#### WORK REQUEST:
The data below is to be output in full, unchanged.

#### DATA:

<<<<

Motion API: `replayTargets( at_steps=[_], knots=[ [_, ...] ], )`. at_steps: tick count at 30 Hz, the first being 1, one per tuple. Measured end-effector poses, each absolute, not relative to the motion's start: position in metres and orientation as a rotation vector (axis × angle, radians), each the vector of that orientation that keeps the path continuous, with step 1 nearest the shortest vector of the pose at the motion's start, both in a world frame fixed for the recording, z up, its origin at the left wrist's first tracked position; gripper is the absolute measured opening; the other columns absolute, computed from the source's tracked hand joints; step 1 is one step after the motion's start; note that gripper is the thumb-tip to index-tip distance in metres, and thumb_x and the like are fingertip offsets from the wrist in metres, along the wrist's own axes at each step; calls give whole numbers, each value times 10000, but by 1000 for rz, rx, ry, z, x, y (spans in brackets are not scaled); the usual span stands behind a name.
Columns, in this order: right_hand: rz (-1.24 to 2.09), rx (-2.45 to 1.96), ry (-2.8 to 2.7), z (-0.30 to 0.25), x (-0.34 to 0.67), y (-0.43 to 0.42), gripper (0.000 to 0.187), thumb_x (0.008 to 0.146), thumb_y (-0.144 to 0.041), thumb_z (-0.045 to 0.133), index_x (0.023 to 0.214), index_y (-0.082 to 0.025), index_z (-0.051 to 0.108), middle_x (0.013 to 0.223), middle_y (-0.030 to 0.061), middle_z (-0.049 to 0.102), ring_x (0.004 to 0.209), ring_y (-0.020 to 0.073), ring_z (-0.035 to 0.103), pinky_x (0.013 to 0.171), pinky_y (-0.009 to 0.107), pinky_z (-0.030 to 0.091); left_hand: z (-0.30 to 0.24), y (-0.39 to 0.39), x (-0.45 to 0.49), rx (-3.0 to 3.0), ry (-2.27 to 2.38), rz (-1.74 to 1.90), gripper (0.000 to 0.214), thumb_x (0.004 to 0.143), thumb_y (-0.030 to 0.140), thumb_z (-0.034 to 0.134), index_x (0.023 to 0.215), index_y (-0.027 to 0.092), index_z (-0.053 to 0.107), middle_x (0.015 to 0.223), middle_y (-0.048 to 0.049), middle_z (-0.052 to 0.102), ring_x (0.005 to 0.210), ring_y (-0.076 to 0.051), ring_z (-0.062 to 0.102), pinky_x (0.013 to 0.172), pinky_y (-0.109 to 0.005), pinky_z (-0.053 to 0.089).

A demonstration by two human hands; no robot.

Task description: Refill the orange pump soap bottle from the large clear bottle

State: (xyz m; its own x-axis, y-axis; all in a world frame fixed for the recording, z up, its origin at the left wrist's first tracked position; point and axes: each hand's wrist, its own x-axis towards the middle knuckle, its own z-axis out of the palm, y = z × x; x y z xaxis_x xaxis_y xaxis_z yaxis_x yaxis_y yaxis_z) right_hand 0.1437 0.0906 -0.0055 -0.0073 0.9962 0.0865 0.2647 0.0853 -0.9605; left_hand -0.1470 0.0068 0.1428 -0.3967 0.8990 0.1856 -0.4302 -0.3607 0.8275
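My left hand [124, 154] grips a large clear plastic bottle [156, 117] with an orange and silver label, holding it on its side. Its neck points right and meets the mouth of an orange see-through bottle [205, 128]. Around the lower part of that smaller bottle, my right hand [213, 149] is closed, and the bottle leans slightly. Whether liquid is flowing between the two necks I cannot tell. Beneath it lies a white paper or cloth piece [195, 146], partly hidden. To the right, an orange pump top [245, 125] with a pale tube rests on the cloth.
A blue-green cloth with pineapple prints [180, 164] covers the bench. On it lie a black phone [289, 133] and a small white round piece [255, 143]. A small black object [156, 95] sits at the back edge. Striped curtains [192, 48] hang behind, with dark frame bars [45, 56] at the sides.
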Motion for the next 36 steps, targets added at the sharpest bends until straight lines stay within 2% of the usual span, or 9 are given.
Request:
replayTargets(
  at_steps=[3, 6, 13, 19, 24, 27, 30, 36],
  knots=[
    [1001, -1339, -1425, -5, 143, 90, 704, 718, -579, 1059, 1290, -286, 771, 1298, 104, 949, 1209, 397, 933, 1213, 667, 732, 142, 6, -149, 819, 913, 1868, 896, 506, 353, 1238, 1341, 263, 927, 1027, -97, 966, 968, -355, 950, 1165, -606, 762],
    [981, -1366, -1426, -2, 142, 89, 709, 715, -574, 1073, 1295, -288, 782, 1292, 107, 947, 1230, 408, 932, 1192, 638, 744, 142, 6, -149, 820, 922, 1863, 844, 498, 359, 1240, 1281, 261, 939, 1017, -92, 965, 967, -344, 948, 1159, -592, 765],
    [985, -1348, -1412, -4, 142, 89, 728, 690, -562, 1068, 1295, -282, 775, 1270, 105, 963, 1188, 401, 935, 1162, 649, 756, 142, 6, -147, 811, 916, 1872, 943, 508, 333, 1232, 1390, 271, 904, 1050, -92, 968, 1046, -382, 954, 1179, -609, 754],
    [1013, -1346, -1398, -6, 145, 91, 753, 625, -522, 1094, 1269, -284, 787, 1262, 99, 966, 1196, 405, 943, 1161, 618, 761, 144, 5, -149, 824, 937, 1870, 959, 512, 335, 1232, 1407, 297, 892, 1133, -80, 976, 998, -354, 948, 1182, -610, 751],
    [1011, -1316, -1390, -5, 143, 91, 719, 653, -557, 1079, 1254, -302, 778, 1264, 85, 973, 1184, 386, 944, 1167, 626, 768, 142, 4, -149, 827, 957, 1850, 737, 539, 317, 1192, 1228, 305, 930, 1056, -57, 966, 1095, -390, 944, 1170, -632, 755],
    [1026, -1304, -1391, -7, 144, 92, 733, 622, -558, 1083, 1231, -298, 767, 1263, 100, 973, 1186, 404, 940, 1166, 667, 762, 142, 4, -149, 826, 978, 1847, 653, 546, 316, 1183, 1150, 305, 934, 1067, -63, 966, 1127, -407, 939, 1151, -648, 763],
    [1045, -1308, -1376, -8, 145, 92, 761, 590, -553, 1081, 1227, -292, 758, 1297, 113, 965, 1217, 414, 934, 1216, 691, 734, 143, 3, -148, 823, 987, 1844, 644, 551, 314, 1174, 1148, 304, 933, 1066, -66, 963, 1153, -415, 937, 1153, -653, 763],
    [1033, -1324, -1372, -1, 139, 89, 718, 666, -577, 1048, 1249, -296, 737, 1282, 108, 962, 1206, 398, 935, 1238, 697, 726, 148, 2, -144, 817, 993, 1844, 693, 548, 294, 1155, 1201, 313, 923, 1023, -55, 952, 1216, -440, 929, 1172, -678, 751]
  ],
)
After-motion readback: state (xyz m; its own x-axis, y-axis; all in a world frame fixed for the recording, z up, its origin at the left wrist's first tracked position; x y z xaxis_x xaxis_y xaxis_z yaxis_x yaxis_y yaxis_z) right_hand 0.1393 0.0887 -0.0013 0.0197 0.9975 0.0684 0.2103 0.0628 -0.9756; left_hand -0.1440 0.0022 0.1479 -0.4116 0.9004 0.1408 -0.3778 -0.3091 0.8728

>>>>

#### COMPLETED TASK:
Motion API: `replayTargets( at_steps=[_], knots=[ [_, ...] ], )`. at_steps: tick count at 30 Hz, the first being 1, one per tuple. Measured end-effector poses, each absolute, not relative to the motion's start: position in metres and orientation as a rotation vector (axis × angle, radians), each the vector of that orientation that keeps the path continuous, with step 1 nearest the shortest vector of the pose at the motion's start, both in a world frame fixed for the recording, z up, its origin at the left wrist's first tracked position; gripper is the absolute measured opening; the other columns absolute, computed from the source's tracked hand joints; step 1 is one step after the motion's start; note that gripper is the thumb-tip to index-tip distance in metres, and thumb_x and the like are fingertip offsets from the wrist in metres, along the wrist's own axes at each step; calls give whole numbers, each value times 10000, but by 1000 for rz, rx, ry, z, x, y (spans in brackets are not scaled); the usual span stands behind a name.
Columns, in this order: right_hand: rz (-1.24 to 2.09), rx (-2.45 to 1.96), ry (-2.8 to 2.7), z (-0.30 to 0.25), x (-0.34 to 0.67), y (-0.43 to 0.42), gripper (0.000 to 0.187), thumb_x (0.008 to 0.146), thumb_y (-0.144 to 0.041), thumb_z (-0.045 to 0.133), index_x (0.023 to 0.214), index_y (-0.082 to 0.025), index_z (-0.051 to 0.108), middle_x (0.013 to 0.223), middle_y (-0.030 to 0.061), middle_z (-0.049 to 0.102), ring_x (0.004 to 0.209), ring_y (-0.020 to 0.073), ring_z (-0.035 to 0.103), pinky_x (0.013 to 0.171), pinky_y (-0.009 to 0.107), pinky_z (-0.030 to 0.091); left_hand: z (-0.30 to 0.24), y (-0.39 to 0.39), x (-0.45 to 0.49), rx (-3.0 to 3.0), ry (-2.27 to 2.38), rz (-1.74 to 1.90), gripper (0.000 to 0.214), thumb_x (0.004 to 0.143), thumb_y (-0.030 to 0.140), thumb_z (-0.034 to 0.134), index_x (0.023 to 0.215), index_y (-0.027 to 0.092), index_z (-0.053 to 0.107), middle_x (0.015 to 0.223), middle_y (-0.048 to 0.049), middle_z (-0.052 to 0.102), ring_x (0.005 to 0.210), ring_y (-0.076 to 0.051), ring_z (-0.062 to 0.102), pinky_x (0.013 to 0.172), pinky_y (-0.109 to 0.005), pinky_z (-0.053 to 0.089).

A demonstration by two human hands; no robot.

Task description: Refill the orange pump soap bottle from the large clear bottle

State: (xyz m; its own x-axis, y-axis; all in a world frame fixed for the recording, z up, its origin at the left wrist's first tracked position; point and axes: each hand's wrist, its own x-axis towards the middle knuckle, its own z-axis out of the palm, y = z × x; x y z xaxis_x xaxis_y xaxis_z yaxis_x yaxis_y yaxis_z) right_hand 0.1437 0.0906 -0.0055 -0.0073 0.9962 0.0865 0.2647 0.0853 -0.9605; left_hand -0.1470 0.0068 0.1428 -0.3967 0.8990 0.1856 -0.4302 -0.3607 0.8275
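My left hand [124, 154] grips a large clear plastic bottle [156, 117] with an orange and silver label, holding it on its side. Its neck points right and meets the mouth of an orange see-through bottle [205, 128]. Around the lower part of that smaller bottle, my right hand [213, 149] is closed, and the bottle leans slightly. Whether liquid is flowing between the two necks I cannot tell. Beneath it lies a white paper or cloth piece [195, 146], partly hidden. To the right, an orange pump top [245, 125] with a pale tube rests on the cloth.
A blue-green cloth with pineapple prints [180, 164] covers the bench. On it lie a black phone [289, 133] and a small white round piece [255, 143]. A small black object [156, 95] sits at the back edge. Striped curtains [192, 48] hang behind, with dark frame bars [45, 56] at the sides.
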Motion for the next 36 steps, targets added at the sharpest bends until straight lines stay within 2% of the usual span, or 9 are given.
Request:
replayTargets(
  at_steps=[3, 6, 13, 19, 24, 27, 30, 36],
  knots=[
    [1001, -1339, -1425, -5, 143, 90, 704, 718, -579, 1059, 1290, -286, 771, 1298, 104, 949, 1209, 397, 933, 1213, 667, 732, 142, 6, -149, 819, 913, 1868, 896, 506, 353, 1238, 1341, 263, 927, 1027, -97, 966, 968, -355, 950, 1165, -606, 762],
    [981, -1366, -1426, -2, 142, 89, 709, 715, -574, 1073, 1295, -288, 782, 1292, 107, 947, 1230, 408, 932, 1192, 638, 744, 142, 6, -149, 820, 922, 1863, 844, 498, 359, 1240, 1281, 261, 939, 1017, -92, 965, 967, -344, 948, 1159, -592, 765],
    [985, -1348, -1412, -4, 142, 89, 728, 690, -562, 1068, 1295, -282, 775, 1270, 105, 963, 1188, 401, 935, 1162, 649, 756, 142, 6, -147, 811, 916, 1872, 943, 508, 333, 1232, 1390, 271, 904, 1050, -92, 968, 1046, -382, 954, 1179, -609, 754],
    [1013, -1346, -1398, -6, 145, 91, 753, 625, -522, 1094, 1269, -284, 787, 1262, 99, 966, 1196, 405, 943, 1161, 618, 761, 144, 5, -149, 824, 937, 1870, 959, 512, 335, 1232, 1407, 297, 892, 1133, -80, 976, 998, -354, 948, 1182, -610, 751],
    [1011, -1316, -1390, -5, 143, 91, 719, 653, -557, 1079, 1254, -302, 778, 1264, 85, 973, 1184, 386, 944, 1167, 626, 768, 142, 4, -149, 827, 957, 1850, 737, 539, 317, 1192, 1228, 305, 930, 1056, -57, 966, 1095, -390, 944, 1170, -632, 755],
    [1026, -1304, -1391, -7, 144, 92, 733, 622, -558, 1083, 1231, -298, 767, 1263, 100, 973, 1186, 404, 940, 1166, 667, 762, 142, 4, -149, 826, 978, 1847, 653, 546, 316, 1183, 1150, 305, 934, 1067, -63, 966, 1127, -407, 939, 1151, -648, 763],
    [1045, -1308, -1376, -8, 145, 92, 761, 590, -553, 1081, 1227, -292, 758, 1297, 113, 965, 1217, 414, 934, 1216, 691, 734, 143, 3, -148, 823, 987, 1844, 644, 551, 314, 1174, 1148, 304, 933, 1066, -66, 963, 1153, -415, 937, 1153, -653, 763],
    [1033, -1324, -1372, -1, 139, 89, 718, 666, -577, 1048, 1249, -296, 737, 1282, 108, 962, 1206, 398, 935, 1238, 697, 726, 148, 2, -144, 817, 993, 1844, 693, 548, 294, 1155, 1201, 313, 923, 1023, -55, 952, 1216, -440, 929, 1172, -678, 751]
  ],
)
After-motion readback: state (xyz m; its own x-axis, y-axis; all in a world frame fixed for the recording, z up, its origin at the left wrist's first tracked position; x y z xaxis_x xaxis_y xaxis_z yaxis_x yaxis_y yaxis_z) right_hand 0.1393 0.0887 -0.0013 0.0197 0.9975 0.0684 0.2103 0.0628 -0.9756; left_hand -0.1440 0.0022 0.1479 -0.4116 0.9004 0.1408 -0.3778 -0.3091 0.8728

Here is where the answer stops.